# Activity
Use the entries below to count the lines that hold the word "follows"; answer with the number only.

# Data to process
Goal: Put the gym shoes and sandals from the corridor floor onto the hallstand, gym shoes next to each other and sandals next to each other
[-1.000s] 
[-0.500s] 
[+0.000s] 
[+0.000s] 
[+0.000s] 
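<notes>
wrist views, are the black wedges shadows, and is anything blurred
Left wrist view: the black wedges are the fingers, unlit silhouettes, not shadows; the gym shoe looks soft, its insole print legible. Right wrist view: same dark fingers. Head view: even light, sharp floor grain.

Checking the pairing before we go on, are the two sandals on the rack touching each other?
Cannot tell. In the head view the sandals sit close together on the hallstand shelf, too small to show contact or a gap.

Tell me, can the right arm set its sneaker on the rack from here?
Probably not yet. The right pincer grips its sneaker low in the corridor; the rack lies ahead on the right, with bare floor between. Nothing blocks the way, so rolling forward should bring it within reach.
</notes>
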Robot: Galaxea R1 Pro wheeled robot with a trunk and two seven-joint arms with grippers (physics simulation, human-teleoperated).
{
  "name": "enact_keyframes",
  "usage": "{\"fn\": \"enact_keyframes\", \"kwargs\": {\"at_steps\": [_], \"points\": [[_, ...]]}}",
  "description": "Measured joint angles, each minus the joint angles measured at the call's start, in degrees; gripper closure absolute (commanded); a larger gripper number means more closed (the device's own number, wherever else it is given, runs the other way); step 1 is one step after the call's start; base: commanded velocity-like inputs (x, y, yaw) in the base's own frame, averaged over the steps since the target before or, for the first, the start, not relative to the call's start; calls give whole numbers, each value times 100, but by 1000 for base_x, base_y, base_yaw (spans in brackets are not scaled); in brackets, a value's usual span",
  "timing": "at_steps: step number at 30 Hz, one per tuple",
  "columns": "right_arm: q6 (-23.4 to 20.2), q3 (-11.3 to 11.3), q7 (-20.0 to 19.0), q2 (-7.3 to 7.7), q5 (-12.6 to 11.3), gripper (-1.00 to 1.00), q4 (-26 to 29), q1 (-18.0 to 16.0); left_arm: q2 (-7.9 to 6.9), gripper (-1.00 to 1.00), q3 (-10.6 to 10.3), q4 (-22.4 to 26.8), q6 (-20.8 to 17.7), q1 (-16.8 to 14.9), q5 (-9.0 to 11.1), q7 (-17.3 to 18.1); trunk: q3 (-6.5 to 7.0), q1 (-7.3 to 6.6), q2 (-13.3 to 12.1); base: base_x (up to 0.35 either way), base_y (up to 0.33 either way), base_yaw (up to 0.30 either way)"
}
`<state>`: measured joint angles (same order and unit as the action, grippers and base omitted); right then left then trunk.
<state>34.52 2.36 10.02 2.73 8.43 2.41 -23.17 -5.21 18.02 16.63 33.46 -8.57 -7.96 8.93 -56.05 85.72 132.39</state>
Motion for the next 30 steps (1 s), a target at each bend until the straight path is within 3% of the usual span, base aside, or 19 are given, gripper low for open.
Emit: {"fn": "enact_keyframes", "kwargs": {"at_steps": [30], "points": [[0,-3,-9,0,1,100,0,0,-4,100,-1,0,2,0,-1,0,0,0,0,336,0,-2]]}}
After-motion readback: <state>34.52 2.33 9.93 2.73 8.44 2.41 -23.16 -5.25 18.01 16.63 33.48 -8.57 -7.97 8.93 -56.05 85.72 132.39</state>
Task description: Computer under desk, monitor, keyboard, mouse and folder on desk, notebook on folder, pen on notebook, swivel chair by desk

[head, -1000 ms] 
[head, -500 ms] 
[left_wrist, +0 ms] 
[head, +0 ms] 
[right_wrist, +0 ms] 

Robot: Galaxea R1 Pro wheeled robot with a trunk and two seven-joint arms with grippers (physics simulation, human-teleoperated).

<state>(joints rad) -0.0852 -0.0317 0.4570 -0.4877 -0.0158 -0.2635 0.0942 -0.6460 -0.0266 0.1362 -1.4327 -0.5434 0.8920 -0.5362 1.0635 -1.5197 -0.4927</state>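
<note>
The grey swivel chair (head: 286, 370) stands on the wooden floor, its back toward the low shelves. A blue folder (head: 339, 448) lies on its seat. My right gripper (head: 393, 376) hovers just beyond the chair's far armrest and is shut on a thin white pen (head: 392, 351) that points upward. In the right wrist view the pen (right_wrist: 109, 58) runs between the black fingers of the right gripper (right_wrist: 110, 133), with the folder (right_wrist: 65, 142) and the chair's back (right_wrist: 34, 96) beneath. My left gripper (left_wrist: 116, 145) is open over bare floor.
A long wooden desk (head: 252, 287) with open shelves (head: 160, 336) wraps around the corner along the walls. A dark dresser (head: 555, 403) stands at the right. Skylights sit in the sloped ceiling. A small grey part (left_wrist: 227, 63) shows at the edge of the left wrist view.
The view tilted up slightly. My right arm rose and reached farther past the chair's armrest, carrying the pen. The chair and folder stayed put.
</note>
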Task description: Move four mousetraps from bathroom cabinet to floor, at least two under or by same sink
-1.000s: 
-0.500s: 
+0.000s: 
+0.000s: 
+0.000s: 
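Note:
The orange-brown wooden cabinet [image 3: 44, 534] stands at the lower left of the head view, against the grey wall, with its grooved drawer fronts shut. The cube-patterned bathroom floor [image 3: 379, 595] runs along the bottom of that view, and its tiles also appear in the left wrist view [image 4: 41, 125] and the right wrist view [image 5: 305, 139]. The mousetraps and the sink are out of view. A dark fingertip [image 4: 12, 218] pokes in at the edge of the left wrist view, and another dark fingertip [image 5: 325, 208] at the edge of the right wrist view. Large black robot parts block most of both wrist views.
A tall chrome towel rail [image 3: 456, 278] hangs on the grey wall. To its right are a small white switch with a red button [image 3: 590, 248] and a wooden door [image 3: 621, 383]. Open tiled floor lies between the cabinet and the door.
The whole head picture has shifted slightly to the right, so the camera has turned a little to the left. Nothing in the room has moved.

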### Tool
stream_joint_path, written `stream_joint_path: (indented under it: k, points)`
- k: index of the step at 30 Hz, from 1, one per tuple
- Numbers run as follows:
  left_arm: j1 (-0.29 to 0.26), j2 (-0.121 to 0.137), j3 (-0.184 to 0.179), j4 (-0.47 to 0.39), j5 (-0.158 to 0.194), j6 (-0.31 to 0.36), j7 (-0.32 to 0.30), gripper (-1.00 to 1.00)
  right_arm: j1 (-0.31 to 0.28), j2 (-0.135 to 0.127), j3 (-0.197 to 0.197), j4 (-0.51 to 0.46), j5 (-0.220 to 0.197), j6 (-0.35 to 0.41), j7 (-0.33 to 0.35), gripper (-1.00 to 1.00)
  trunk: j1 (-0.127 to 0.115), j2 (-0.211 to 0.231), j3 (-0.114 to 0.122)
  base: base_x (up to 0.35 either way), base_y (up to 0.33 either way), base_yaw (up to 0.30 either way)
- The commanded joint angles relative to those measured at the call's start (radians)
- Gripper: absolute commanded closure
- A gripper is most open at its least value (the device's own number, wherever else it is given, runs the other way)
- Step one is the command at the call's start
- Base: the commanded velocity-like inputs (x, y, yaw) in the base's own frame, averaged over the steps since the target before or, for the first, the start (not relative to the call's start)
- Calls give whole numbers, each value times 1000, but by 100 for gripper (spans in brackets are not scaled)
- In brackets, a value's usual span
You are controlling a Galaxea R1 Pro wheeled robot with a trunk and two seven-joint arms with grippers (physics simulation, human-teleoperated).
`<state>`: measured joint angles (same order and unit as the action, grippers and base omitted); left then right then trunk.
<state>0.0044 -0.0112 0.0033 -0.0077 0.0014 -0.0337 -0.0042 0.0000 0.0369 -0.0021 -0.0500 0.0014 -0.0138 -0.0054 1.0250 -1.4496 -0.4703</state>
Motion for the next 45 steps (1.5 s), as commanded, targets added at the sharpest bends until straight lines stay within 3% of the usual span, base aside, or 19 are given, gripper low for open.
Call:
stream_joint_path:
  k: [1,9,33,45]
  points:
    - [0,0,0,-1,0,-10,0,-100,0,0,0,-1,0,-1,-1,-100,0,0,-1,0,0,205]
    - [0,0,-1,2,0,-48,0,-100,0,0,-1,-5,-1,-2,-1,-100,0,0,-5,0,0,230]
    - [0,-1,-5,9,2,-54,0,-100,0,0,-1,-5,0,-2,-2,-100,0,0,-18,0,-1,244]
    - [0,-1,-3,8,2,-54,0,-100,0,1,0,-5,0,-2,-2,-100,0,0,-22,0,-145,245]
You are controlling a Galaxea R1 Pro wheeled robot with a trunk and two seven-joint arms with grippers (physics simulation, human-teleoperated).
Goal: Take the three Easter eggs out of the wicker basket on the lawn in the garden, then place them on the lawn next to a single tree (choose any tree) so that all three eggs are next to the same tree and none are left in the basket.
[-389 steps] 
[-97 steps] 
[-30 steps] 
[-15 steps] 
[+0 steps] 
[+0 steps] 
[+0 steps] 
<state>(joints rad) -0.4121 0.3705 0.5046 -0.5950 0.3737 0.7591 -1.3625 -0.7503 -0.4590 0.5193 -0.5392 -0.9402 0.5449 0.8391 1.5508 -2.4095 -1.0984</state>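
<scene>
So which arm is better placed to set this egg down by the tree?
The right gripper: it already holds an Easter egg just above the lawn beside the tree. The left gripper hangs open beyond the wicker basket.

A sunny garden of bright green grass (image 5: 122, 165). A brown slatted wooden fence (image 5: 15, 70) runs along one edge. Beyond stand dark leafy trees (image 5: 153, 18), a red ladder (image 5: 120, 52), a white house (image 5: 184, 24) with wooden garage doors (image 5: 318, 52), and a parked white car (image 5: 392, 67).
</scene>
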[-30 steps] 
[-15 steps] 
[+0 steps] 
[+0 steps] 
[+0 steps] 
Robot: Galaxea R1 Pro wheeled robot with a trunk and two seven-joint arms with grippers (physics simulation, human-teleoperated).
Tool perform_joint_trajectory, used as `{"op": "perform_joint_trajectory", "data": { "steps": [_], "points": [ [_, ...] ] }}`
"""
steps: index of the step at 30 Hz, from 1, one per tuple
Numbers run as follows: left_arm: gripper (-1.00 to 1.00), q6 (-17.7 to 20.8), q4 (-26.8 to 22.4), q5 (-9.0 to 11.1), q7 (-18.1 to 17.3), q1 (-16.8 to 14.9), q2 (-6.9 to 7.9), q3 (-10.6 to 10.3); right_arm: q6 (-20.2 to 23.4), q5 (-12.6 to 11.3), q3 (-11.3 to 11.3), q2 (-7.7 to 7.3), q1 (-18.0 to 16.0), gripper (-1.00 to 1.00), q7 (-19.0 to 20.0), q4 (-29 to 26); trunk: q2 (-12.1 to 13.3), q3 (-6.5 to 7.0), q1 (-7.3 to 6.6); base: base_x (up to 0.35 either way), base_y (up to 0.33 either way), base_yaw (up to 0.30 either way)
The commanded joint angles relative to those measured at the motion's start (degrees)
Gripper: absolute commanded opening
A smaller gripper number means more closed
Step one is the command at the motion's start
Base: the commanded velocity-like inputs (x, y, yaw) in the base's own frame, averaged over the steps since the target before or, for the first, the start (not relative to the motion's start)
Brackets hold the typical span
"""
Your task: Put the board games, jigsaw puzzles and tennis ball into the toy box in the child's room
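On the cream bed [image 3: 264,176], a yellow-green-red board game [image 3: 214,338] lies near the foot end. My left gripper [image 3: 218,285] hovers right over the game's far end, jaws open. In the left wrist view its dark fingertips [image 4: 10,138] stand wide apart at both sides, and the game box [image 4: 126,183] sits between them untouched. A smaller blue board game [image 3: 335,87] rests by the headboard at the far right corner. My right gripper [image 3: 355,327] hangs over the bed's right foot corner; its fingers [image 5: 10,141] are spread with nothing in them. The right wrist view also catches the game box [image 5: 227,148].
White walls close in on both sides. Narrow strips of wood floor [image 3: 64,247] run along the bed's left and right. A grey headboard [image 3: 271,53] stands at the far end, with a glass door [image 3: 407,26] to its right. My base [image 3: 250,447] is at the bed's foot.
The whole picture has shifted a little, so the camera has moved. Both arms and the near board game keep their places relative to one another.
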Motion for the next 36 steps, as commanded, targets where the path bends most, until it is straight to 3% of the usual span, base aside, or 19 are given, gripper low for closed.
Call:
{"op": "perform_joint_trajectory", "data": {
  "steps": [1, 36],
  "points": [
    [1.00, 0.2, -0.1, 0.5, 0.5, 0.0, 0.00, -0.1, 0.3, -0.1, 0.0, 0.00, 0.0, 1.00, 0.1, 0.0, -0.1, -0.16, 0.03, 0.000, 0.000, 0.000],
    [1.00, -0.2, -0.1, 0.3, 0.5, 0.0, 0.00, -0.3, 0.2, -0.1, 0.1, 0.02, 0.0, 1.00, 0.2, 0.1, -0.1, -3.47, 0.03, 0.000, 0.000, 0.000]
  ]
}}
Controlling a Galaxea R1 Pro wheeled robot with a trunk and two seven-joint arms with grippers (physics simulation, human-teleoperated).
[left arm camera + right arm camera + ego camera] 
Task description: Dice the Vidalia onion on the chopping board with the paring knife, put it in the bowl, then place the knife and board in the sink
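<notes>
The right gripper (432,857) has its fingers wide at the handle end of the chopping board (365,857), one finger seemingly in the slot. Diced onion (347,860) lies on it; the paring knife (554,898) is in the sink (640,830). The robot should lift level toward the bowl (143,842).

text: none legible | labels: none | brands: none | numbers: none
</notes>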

# Result of this task
2